AI has changed the web forever.
Large language models (LLMs) are changing how information is produced, shared and consumed on the web. In fact, estimates suggest that now more than half of all web traffic is made up of bots, with a sizable amount of that traffic coming from so-called bad bots, bots carrying out malicious or unwanted activity.
For developers, this presents new kinds of challenges. In the past, the threat of content theft came only from humans. However, developers must now ensure their content (be it code, video content, tutorials or otherwise) isn’t silently indexed and ingested, repurposed, or even monetised - without their consent - by AI bots.
In this article, we’ll show you how to find out what LLMs know about you, how to block bots from crawling your content, and how to monetise it by charging bots each time they crawl.
1. The Manual Way
To start off, let’s do things the manual way. This approach is by no means scientific, but if you ask your chosen LLM, “Without using search, relying only on indexed data, what do you know about [me / my website]?” or “What can you tell me about GitHub user [your username]?” you’ll get an informal sense of whether your content has been indexed along the way.
At this point, it’s worth saying that this approach won’t give you a dataset, but it’s a quick way to detect whether your content is already circulating inside LLM responses.
Also, there’s a strong possibility the LLM will hallucinate or simply fabricate a few aspects of its response, so take it with a relatively large lump of salt.
2. Check If Your Code Is In Training Data
BigCode is a data set widely used in the training of LLMs, and Hugging Face has a handy resource called Am I in The Stack? that lets you check if your GitHub repositories (and the code within them) are included in it.
Just search for your GitHub username, and if you find your code listed then you can file an opt-out request for future versions. It’s not perfect, but this is one of the few transparent ways to verify whether your open‑source contributions are part of the AI training ecosystem.
3. Inspect Logs to Detect AI Crawlers
If you want more concrete evidence of AI crawling, your site’s access logs are a powerful resource, showing each request to your site, regardless of the source.
Of course the simplest way to check is to manually review these logs, but there are lots of dedicated tools out there to make things easier.
Screaming Frog’s Log File Analyser lets you upload log files and quickly visualise which bots are visiting, how often, and which pages they’re targeting, or GoAccess provides an open-source real‑time dashboard from your logs, highlighting unusual spikes or suspicious crawlers.
4. Use robots.txt to Set Boundaries
Once you know which AI crawlers are indexing your site (and where), you can establish clearer boundaries.
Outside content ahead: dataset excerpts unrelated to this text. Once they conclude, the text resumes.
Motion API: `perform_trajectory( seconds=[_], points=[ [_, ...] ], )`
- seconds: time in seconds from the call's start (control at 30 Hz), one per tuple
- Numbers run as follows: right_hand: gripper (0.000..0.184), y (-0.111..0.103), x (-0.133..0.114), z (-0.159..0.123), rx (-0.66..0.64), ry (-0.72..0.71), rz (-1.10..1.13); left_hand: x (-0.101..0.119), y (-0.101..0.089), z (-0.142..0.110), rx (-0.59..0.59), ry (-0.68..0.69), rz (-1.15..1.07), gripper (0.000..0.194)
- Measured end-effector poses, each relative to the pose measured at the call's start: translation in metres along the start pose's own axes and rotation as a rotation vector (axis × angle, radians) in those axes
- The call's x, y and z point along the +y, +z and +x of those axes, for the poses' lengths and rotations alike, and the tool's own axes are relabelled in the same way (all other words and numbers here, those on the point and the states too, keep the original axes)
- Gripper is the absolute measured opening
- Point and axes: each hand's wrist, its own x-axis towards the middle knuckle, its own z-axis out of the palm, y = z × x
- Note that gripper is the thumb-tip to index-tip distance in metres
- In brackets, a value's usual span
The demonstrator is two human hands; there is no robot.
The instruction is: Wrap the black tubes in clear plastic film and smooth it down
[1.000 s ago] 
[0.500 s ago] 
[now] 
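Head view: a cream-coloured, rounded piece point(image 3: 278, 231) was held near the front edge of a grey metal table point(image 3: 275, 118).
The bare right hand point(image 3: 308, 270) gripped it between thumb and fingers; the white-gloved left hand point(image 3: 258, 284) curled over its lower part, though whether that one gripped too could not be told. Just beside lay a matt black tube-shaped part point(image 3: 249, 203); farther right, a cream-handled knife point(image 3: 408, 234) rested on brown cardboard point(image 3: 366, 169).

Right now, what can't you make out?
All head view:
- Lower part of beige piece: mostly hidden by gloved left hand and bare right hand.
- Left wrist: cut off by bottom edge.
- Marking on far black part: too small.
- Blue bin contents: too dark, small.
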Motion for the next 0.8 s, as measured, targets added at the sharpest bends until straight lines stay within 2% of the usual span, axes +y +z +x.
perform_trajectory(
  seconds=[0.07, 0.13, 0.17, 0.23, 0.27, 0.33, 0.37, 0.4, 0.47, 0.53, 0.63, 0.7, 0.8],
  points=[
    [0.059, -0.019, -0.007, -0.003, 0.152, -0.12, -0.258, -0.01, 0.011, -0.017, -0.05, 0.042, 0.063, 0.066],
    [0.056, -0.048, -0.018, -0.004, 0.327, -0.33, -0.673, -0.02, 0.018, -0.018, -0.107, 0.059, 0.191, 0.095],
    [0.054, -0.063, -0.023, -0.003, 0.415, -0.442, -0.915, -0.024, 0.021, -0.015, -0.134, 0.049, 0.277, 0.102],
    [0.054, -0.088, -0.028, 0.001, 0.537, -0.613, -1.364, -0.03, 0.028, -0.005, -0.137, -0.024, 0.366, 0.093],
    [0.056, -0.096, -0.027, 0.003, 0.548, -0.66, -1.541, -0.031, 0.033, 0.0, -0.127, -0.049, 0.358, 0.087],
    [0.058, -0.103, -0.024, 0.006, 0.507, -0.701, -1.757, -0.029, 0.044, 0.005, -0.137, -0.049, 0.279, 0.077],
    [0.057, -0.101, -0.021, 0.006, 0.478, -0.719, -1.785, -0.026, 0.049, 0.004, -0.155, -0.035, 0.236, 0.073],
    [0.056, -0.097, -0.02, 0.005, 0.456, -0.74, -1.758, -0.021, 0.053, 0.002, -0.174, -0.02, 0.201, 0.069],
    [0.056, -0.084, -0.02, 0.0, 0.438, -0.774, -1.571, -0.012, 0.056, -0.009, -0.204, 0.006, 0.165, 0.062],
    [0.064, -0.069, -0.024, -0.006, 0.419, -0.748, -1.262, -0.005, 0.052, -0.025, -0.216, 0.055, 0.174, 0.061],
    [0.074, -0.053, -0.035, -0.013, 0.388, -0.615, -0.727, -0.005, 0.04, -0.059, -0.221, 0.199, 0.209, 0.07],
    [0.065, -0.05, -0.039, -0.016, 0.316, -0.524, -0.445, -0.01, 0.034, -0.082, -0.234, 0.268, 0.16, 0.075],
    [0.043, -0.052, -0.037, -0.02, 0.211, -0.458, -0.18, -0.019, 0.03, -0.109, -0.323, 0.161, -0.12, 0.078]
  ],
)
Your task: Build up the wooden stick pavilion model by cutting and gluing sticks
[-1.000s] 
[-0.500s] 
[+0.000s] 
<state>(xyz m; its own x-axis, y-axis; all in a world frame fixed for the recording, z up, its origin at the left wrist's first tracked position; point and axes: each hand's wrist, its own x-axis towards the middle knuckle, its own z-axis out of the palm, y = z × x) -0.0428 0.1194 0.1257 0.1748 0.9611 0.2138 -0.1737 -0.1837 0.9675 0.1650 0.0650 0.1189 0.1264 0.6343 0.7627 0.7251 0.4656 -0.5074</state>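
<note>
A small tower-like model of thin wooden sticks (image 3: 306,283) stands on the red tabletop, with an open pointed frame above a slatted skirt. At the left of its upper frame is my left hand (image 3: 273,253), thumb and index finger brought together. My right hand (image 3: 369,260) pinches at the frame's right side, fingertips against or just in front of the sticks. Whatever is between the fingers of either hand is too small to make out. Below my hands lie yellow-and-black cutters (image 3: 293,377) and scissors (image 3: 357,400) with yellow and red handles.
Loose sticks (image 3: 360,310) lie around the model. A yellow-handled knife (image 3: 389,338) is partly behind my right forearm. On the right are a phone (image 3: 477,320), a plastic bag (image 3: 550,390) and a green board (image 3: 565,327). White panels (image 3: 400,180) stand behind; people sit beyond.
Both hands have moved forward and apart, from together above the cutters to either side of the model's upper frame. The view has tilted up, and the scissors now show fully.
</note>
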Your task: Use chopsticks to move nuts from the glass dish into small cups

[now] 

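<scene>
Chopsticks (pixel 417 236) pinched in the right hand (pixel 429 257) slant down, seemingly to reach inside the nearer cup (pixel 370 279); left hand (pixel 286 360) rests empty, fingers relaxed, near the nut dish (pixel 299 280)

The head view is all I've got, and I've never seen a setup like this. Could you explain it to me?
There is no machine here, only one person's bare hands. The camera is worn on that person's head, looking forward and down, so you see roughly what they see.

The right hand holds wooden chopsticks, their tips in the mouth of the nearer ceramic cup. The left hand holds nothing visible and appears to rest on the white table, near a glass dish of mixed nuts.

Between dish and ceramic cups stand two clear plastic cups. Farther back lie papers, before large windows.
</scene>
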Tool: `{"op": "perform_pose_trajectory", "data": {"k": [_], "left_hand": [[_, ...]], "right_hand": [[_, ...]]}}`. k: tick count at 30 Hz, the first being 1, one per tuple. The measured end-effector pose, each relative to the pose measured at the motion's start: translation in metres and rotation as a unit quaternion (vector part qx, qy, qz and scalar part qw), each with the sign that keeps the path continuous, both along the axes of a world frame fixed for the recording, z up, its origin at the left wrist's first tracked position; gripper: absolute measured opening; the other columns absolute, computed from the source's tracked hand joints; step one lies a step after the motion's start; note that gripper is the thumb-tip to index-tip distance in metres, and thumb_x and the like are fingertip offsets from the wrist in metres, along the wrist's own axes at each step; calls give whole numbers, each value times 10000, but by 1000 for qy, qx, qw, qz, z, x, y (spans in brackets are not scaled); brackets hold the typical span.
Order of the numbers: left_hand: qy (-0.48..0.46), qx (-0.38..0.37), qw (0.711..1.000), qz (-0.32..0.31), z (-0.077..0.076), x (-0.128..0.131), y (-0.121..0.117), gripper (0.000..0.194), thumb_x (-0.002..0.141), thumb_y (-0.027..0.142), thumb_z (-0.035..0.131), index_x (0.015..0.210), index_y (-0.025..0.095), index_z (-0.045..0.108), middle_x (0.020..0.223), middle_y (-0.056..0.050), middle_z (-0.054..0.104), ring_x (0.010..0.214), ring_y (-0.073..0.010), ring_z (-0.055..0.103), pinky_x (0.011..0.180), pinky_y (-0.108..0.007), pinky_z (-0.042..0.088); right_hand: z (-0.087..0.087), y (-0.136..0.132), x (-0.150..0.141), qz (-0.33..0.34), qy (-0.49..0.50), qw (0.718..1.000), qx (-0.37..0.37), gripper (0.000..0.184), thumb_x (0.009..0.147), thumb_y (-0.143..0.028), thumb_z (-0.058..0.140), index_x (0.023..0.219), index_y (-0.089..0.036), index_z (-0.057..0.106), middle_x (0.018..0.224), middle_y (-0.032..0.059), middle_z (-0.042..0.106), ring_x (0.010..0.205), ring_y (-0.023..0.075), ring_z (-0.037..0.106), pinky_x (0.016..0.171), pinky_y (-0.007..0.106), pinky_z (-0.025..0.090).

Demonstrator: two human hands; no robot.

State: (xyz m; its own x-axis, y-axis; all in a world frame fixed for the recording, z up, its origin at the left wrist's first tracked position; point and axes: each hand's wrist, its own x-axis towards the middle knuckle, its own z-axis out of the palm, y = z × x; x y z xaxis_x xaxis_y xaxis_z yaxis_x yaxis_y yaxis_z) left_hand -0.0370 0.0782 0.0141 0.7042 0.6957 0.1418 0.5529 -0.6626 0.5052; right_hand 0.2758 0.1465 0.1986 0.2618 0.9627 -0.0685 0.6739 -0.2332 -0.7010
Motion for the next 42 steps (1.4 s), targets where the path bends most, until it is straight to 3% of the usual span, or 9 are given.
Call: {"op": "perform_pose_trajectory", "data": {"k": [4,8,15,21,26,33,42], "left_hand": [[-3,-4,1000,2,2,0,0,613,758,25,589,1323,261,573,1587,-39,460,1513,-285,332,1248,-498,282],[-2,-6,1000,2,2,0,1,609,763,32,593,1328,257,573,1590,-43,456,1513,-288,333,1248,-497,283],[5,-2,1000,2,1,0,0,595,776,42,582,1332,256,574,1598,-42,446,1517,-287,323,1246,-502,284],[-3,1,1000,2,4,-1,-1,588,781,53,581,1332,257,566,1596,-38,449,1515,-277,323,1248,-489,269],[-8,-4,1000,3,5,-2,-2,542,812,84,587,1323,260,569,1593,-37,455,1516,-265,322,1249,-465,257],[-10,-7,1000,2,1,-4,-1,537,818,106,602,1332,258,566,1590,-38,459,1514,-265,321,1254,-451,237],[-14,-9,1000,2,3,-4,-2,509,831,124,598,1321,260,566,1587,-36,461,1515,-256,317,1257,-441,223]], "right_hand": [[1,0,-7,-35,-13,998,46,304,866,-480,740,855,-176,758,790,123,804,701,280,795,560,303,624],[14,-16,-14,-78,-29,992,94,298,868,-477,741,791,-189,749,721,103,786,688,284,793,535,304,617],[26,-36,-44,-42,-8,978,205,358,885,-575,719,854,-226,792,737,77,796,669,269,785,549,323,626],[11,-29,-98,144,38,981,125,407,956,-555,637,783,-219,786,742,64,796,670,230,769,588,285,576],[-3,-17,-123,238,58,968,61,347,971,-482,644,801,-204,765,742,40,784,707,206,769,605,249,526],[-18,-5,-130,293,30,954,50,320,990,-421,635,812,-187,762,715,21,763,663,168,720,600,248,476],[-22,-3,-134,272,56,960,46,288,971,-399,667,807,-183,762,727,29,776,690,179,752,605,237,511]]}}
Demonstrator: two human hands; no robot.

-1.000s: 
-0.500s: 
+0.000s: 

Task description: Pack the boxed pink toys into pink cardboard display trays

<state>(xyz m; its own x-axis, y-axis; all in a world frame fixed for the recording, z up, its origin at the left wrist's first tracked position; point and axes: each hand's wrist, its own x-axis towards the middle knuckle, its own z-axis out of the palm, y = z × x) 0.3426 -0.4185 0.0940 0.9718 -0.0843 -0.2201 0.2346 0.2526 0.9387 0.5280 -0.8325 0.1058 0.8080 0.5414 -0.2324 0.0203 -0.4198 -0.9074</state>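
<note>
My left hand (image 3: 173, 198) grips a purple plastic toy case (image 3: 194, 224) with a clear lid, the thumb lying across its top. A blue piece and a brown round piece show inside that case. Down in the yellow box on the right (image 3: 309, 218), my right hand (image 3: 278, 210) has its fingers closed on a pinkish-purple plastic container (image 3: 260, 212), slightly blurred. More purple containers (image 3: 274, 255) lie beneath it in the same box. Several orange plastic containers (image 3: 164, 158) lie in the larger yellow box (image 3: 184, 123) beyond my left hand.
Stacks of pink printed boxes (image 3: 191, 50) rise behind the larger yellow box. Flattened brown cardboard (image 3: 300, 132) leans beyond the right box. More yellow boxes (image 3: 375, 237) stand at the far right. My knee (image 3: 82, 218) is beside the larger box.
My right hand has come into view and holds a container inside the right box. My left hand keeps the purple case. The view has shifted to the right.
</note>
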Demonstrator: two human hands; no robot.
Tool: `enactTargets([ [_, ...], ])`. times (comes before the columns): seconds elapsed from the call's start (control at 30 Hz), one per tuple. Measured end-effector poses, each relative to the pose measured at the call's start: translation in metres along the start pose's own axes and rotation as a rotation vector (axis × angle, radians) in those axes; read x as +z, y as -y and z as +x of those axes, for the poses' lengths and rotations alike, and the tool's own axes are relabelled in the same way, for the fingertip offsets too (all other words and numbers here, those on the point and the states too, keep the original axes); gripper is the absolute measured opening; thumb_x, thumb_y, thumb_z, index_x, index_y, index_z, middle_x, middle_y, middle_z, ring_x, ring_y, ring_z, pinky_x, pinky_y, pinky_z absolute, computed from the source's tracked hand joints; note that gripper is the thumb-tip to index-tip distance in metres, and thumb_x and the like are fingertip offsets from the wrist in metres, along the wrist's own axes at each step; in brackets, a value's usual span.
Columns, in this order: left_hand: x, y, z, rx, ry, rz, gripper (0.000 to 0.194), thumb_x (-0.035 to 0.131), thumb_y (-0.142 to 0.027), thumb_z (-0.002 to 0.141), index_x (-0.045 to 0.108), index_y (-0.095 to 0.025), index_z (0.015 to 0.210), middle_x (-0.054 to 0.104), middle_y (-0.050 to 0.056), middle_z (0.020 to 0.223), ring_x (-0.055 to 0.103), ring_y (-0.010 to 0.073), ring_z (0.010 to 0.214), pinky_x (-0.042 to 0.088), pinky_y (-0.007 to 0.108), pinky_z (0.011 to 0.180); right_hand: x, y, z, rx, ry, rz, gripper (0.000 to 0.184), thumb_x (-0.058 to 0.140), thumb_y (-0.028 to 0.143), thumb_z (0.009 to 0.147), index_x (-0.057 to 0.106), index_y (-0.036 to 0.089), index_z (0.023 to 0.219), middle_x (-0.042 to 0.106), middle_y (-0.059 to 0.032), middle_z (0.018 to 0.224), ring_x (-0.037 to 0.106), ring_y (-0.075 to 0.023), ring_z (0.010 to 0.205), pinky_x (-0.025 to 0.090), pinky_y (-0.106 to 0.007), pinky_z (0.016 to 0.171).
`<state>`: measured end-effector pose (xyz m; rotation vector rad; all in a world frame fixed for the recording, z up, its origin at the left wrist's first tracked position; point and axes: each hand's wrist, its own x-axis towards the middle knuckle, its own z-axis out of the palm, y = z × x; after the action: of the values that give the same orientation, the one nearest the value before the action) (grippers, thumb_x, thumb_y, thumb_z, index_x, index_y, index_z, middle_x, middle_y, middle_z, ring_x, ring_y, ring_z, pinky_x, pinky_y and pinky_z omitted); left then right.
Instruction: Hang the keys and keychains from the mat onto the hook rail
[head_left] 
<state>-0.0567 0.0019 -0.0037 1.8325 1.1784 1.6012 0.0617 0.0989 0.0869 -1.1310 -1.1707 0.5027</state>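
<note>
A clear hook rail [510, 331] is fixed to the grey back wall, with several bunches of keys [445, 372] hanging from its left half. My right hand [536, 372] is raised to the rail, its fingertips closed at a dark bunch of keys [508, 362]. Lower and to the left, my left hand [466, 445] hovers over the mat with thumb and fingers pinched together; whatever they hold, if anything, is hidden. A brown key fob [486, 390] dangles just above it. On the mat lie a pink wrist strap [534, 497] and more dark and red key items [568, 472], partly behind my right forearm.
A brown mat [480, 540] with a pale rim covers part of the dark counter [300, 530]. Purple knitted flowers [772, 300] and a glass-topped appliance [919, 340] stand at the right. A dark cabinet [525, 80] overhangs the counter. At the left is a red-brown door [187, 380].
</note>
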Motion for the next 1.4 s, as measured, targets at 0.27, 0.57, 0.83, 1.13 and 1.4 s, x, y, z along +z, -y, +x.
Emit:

Updating your robots.txt file allows you to - in theory - block or allow specific crawlers, using directives like:
User-agent: GPTBot
Disallow: /
In addition, you can apply meta tags such as <meta name="robots" content="noindex">
on sensitive pages to prevent them from being indexed.
Unfortunately some rogue crawlers may ignore these signals, but major players are increasingly pressured to respect them, especially as scrutiny grows around how LLMs collect training data.
5. Monetise or Restrict Access
Despite AI bots silently crawling (and monetising) existing content for the past few years, the tide might be about to turn with Cloudflare’s introduction of their pay-per-crawl program.
Pay-per-crawl gives developers an enforceable way to control or monetise AI access, with crawlers that attempt to scrape sites running through their servers can be met with an HTTP 402 “Payment Required” response, which forces them to either comply with your terms or back off.
Essentially, rather than AI silently crawling and extracting your content, you have a choice over whether to block it, allow it, or monetise access.
For developers, this marks a significant shift: rather than being sidelined while your content fuels LLMs, you can finally establish real terms of engagement.
Summing Up
Relatively speaking, we’re in the early days of the AI age. It’s transformed our lives in numerous ways, including how we surf the web, but the days of LLMs scraping and ingesting content, unimpeded, appear to be coming to an end (or at least we can hope!).
We hope this article gives you some insights into how your content is being used, and empowers you to have better control over it, too.